Oh joy, more shit to debug.

Thank you Google.

You know what's real fucking hysterical about Google breaking my javascript captcha?

The cheap ass CGI proxy servers run by kiddies trying to get to MySpace from school don't even break my javascript, so this is truly some PhD worthy software that broke my shit.

FYI, I asked Matt Cutts to pony up the actual IP's of Googlebot so I could be more precise and his answer was:
IncrediBILL, I don’t think we’ve done so in the past because it changes from time to time, and we didn’t want to give bad/stale information.
Earth to Google, just post the damn IP list for all your crawlers and those of use using it for security will worry about updating our sites.

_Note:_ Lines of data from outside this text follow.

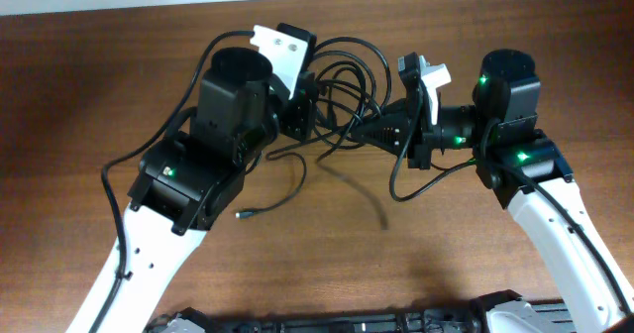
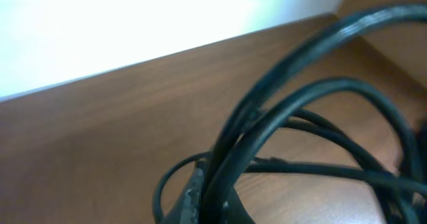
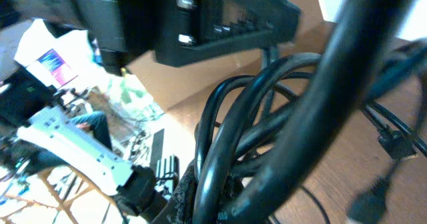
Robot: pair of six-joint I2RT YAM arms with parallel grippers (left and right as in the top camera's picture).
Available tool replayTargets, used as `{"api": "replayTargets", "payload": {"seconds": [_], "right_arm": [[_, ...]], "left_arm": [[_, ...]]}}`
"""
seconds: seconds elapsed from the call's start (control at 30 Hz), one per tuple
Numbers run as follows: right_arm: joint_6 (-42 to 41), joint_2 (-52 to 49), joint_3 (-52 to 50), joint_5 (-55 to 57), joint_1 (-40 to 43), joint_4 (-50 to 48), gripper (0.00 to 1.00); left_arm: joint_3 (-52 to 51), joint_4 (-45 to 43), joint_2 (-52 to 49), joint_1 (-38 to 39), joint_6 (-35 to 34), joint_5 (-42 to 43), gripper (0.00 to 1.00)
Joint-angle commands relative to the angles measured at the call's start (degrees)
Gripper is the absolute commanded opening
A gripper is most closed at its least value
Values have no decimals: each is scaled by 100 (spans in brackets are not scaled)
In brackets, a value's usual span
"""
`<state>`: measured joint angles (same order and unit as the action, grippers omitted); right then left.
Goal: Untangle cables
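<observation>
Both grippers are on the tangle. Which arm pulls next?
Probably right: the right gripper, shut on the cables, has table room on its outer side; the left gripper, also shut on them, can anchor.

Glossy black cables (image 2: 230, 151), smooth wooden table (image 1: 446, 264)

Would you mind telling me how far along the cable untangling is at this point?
Little looks done: the cables lie in one overlapping clump, though one plug end trails free on the table. In hand: the left gripper and right gripper are both shut on strands of it from opposite sides. Left: pulling the loops apart and laying each cable out separately.
</observation>
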<state>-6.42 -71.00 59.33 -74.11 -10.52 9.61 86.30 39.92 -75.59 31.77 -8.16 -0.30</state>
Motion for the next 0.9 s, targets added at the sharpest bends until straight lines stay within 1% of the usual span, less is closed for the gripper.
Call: {"api": "replayTargets", "payload": {"seconds": [0.0, 0.03, 0.1, 0.13, 0.23, 0.33, 0.4, 0.47, 0.53, 0.57, 0.6, 0.67, 0.7, 0.73, 0.77, 0.87], "right_arm": [[66, 17, 37, -826, -28, -46, 4], [66, 17, 37, -826, -28, -44, 4], [63, 17, 37, -824, -26, -46, 4], [66, 17, 37, -822, -26, -48, 4], [63, 17, 37, -813, -26, -72, 4], [17, 17, 37, -566, -26, -87, 4], [-138, 17, 37, -98, -26, -87, 4], [-684, 17, 37, 846, -26, 7, 4], [-1095, 17, 37, 1823, -26, 282, 4], [-1303, 17, 37, 2551, -28, 584, 4], [-1434, 17, 37, 3014, -26, 826, 4], [-1556, 17, 37, 3665, -26, 1305, 4], [-1554, 17, 37, 3731, -26, 1443, 4], [-1552, 17, 37, 3633, -28, 1506, 12], [-1550, 17, 37, 3440, -28, 1502, 26], [-1486, 17, 37, 2988, -28, 1427, 41]], "left_arm": [[72, 260, 59, -214, -1480, -1401, 0], [72, 391, 59, -352, -1849, -1412, 0], [72, 621, 59, -671, -2345, -1405, 0], [74, 695, 59, -848, -2398, -1272, 0], [72, 809, 59, -1029, -2511, -1084, 0], [72, 1034, 59, -1182, -3023, -1086, 0], [72, 1174, 59, -1187, -3027, -1086, 0], [72, 1224, 59, -1185, -3237, -1014, 0], [72, 1204, 59, -1180, -3180, -737, 0], [72, 1143, 59, -1180, -2774, -420, 0], [72, 1108, 59, -1180, -2509, -221, 0], [74, 1095, 72, -1180, -2194, 20, 0], [74, 1093, 72, -1180, -2146, 57, 0], [74, 1093, 70, -1180, -2144, 55, 0], [74, 1086, 72, -1180, -2100, 55, 0], [74, 1062, 70, -1180, -1665, 50, 0]]}}
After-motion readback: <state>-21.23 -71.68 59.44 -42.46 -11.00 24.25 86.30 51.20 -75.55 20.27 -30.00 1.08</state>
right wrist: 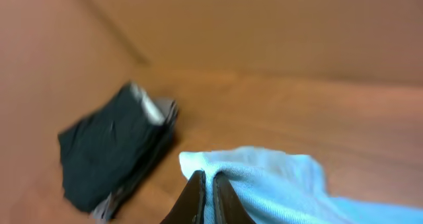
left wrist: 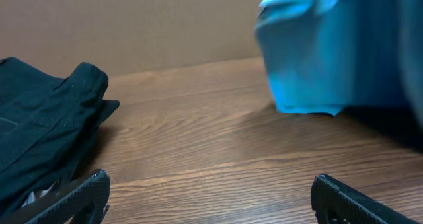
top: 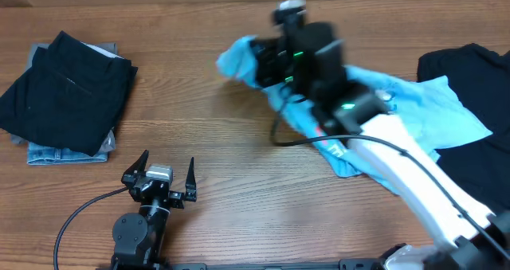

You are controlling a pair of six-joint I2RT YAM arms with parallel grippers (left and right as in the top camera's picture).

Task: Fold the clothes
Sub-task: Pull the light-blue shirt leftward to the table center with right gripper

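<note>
While the right gripper [right wrist: 206,184] pinches a hem of the light blue soft-cloth T-shirt [top: 430,103], jaws nearly together, that edge hangs raised above the brown wooden table [top: 199,119] near its far middle. The rest of the shirt trails crumpled toward the right, partly hidden under the arm. The left gripper [top: 167,162] sits low at the near left, fingers spread wide and empty.

Step in hand, by judgement: drawing the shirt out flat, with no fold yet begun. The next move calls for laying the held edge on bare wood, probably with the left gripper taking a second edge.

Open room lies mid-table, between the stack of folded dark garments on denim [top: 68,83] at the far left and the loose black cloth garment [top: 470,71] at the right edge, against which the shirt lies. Motion blur hides finer detail.
</note>
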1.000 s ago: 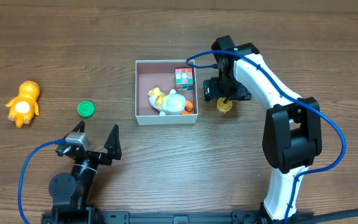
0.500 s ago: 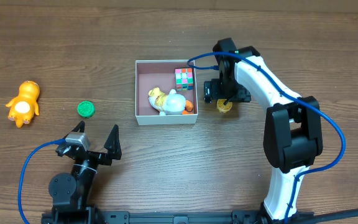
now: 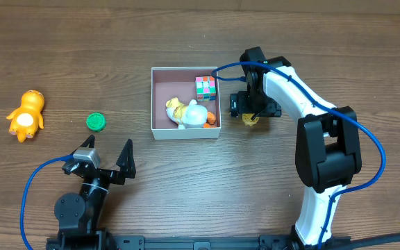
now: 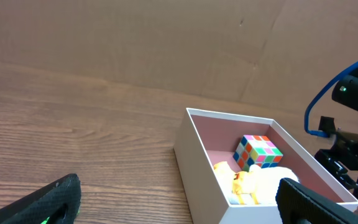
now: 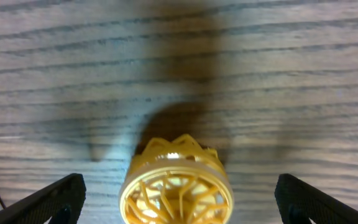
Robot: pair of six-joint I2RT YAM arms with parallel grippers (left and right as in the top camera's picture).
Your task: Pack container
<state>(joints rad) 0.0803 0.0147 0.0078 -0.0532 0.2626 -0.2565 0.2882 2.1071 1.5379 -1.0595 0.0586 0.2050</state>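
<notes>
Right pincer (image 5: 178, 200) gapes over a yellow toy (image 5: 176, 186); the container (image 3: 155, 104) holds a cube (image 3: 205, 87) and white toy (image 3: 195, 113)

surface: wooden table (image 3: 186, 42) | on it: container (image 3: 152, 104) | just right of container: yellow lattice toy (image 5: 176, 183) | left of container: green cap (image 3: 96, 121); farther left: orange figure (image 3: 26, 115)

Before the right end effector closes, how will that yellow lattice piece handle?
The yellow piece looks like hollow openwork plastic, so probably light and fairly stiff; thin ribs might flex. Its round outline suggests it could roll or skid on the table if nudged off-centre.
</notes>
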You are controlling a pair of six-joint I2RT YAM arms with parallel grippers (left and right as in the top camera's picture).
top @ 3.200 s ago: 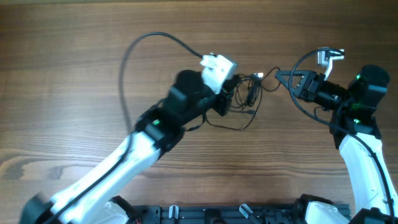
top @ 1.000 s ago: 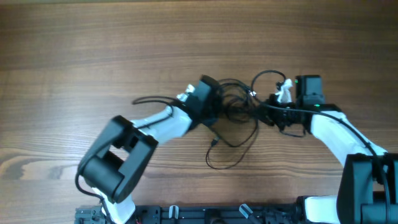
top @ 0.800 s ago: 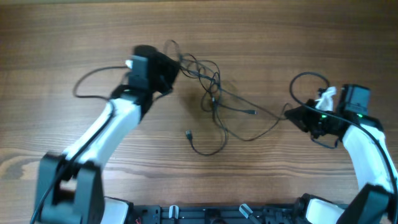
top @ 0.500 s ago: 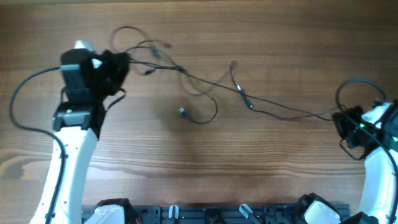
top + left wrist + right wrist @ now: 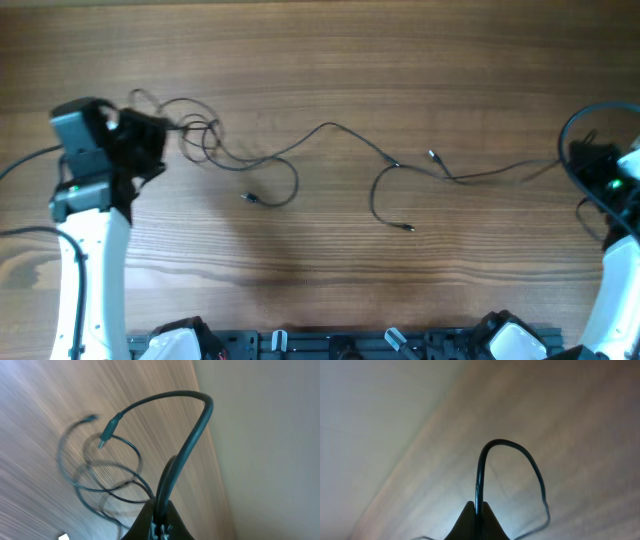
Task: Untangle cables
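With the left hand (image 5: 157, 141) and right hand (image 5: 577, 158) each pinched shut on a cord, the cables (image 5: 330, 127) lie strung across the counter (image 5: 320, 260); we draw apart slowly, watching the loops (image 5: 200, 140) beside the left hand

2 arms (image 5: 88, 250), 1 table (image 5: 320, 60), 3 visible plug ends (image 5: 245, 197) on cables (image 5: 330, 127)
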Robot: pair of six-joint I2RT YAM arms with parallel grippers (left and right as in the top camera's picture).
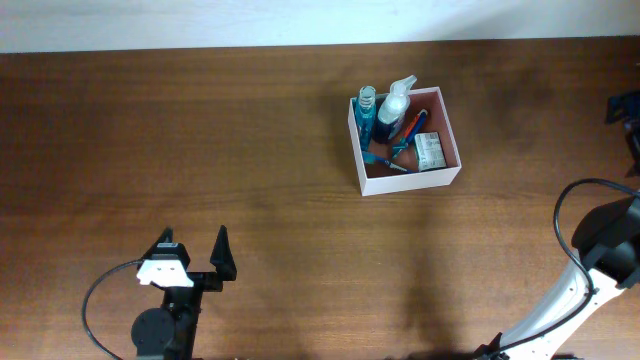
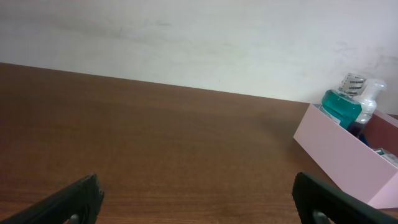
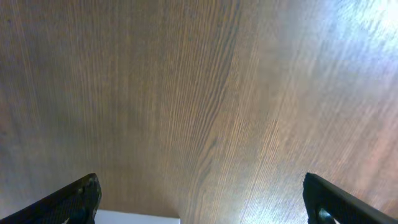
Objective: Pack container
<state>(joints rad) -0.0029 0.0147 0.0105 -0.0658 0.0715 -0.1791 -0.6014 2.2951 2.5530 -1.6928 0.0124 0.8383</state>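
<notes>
The container (image 1: pixel 410 182), a square shallow box with thin white walls and a reddish-brown inside, stands on the table right of centre at the back. It holds a teal bottle (image 1: pixel 366 112), a white spray bottle (image 1: pixel 396 102), a green-and-white packet (image 1: pixel 431 151) and thin toothbrush-like items (image 1: pixel 409 128). In the left wrist view the container's wall (image 2: pixel 342 163) is at the right, with the teal bottle (image 2: pixel 341 107) sticking up. My left gripper (image 1: pixel 196 250) (image 2: pixel 196 182) is open and empty at the front left, far from the container. My right gripper (image 1: pixel 630 128) (image 3: pixel 200 180) is open and empty at the right edge.
The brown wooden table (image 1: pixel 200 150) spans the view, with a pale wall (image 2: pixel 199 37) behind it. The right arm's white link and black cable (image 1: pixel 570 250) occupy the front right corner. A white edge (image 3: pixel 137 218) shows at the bottom of the right wrist view.
</notes>
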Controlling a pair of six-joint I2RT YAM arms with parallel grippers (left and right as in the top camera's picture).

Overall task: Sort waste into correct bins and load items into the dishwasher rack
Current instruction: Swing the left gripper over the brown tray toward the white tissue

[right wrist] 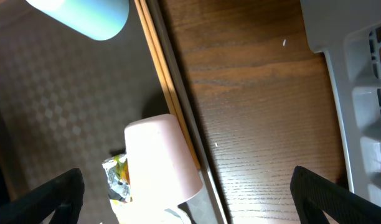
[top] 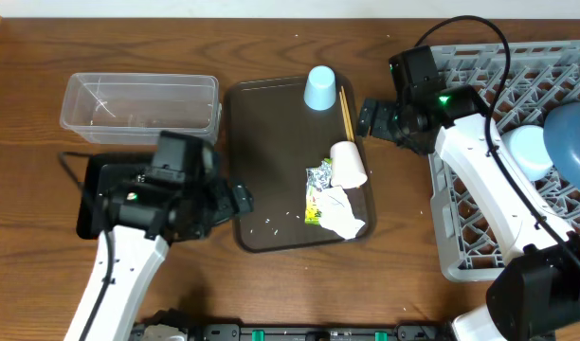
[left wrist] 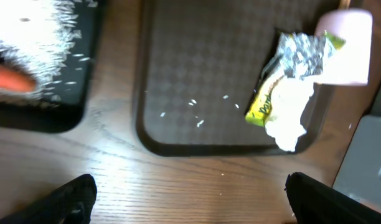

Maybe you should include new IPs with a lead time like 7 days in advance to give everyone a chance to update. Put the list in an XML file and we can automate updating our security, not a problem, really, as it's better than letting idiots scrape my site via your swiss cheese security on your translator!

1 comment:

Yavo said...

haha.. thanks for that post man - really educational on how screwed up things can be if you are not actually into scraping content but the other way around - creating it. i will be launching my first article directory in the next few days, so am currently working on saving my ass from spam bots. hope you don't mind if I take an idea or two from your blog :)

keep em comming - i see you got just 2 posts for 2012. i recommend you to get the best out of your blog this year as you might experience a drop of visits for christmas, due to genocide, mass panic or inter-dimentional wormhole with the size of the Earth.